> WHAT THE EXERCISE ASKS
In the records, find each line where "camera" occurs, and copy it.

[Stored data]
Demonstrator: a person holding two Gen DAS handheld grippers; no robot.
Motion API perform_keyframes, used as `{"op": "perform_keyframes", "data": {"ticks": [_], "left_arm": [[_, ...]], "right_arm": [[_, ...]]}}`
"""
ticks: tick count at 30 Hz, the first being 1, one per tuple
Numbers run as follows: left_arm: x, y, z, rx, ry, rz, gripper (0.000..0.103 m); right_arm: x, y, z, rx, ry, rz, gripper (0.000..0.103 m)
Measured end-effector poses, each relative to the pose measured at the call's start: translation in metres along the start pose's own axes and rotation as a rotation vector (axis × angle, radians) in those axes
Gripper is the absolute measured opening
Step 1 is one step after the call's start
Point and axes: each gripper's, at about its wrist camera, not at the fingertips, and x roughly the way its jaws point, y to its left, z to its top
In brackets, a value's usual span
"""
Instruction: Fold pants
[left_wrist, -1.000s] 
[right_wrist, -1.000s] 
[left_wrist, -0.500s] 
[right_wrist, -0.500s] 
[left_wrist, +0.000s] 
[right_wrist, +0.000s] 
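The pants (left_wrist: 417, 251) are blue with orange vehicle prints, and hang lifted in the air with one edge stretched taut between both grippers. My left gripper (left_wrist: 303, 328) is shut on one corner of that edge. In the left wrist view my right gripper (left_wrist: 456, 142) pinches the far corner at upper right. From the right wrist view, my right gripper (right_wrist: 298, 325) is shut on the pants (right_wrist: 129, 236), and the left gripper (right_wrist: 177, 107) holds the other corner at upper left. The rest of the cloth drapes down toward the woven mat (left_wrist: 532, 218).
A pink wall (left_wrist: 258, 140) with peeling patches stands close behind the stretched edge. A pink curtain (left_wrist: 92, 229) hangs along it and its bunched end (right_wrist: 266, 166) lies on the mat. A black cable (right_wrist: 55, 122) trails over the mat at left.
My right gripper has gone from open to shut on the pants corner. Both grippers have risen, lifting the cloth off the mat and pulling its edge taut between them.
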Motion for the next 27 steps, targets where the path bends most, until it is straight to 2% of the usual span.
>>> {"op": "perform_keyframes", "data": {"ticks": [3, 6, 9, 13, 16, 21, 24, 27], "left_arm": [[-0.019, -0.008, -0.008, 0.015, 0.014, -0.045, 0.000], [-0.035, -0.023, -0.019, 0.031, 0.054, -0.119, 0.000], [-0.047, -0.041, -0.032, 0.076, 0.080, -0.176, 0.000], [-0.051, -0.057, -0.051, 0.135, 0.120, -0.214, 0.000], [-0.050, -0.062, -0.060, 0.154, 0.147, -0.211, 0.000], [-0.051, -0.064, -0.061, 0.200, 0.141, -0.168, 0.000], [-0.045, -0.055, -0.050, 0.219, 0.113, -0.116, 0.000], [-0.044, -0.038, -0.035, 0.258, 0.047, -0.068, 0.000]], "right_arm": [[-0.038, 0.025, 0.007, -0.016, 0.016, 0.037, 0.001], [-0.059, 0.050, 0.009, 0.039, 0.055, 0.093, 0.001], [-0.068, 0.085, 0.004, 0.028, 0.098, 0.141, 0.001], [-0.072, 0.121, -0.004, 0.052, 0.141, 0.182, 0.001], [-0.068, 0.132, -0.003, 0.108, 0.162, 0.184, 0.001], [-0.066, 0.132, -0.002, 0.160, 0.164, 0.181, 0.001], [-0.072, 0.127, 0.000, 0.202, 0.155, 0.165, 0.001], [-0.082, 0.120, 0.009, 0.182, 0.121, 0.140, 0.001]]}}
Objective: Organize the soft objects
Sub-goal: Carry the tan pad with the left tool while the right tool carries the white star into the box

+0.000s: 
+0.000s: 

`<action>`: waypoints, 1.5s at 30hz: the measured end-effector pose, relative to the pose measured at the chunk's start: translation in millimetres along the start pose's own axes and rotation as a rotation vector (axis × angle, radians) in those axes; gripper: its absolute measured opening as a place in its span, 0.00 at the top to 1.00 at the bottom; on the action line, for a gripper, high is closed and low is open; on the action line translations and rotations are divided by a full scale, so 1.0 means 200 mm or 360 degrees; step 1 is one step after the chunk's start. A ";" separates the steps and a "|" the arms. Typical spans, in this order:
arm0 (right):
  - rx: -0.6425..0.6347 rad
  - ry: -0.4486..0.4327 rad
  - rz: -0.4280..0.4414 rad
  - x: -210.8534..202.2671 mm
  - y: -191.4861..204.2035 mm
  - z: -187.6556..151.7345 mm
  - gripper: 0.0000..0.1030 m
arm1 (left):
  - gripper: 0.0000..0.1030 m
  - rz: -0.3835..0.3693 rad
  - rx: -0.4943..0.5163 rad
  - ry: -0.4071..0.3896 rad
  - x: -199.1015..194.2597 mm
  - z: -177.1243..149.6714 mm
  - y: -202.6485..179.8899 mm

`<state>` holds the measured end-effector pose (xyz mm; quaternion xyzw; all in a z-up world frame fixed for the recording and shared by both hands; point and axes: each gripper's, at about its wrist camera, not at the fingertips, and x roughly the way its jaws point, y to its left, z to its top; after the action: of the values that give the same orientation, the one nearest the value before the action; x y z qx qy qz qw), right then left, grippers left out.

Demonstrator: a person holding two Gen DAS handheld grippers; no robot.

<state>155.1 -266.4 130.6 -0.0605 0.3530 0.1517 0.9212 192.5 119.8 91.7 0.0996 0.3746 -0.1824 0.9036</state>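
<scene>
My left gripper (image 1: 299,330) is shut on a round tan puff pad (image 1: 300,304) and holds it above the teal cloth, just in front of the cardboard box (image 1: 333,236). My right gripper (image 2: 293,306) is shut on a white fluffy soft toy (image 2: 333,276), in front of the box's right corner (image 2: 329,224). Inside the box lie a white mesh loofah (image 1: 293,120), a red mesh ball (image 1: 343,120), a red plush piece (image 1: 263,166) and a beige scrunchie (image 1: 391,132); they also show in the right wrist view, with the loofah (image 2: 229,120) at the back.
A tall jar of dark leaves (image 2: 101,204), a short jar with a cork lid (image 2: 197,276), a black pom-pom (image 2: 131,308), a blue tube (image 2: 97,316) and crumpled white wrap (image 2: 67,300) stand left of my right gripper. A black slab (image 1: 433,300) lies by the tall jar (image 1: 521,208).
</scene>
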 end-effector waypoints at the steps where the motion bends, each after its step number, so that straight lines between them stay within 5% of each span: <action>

> RESULT OF THE EXERCISE
Point and axes: each gripper's, at about its wrist camera, not at the fingertips, and x roughly the way its jaws point, y to its left, z to its top
`<state>` holds the measured end-effector pose (xyz mm; quaternion xyzw; all in a z-up world frame fixed for the recording and shared by both hands; point and axes: each gripper's, at about its wrist camera, not at the fingertips, and x roughly the way its jaws point, y to its left, z to its top; after the action: of the values that give the same orientation, the one nearest the value before the action; x y z qx qy qz qw), right then left, grippers left out.

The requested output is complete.